= Recorded information =
▶

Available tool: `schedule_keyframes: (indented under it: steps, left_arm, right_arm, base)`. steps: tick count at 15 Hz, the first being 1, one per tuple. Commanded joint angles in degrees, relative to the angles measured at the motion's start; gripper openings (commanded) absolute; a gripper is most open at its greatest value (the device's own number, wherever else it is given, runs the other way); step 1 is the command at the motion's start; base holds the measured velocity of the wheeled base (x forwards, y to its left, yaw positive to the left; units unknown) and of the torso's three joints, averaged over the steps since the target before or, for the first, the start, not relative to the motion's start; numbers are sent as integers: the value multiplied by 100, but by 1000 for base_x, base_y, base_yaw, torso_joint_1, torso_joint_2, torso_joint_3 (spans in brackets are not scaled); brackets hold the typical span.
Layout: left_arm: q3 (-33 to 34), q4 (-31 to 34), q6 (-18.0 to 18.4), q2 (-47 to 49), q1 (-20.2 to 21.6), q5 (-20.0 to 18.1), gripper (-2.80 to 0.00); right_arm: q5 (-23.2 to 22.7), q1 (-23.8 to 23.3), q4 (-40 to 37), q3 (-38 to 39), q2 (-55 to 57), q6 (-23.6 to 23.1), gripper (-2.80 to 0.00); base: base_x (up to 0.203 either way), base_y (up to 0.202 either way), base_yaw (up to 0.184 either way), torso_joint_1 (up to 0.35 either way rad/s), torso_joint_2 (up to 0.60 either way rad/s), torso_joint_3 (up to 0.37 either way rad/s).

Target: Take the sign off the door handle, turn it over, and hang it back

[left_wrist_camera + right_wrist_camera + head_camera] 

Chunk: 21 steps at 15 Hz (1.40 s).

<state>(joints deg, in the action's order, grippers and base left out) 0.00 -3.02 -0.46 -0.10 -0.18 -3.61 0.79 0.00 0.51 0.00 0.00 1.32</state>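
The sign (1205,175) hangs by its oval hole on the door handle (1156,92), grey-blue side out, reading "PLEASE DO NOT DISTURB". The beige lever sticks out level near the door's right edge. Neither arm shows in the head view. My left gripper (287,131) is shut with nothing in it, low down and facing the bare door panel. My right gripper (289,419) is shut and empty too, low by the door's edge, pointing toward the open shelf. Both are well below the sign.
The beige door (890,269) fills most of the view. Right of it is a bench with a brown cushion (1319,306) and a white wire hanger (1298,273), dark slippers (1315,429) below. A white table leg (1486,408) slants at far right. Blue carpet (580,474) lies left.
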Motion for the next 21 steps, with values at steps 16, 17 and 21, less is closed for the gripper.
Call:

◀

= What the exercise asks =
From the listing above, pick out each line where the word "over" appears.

= Output =
Available tool: `schedule_keyframes: (indented under it: steps, left_arm, right_arm, base)`. steps: tick count at 15 Hz, the first being 1, one per tuple. Commanded joint angles in degrees, relative to the angles measured at the motion's start; gripper openings (commanded) absolute; a gripper is most open at its greatest value (the device's own number, wherever else it is given, runs the other way); step 1 is the command at the motion's start; base holds the measured velocity of the wheeled base (x forwards, y to its left, yaw positive to the left; units unknown) and of the torso's three joints, averaged over the steps since the target before or, for the first, the start, not relative to the motion's start; numbers are sent as integers: the value multiplied by 100, but by 1000 for base_x, base_y, base_yaw, torso_joint_1, torso_joint_2, torso_joint_3 (spans in brackets are not scaled); brackets hold the typical span.
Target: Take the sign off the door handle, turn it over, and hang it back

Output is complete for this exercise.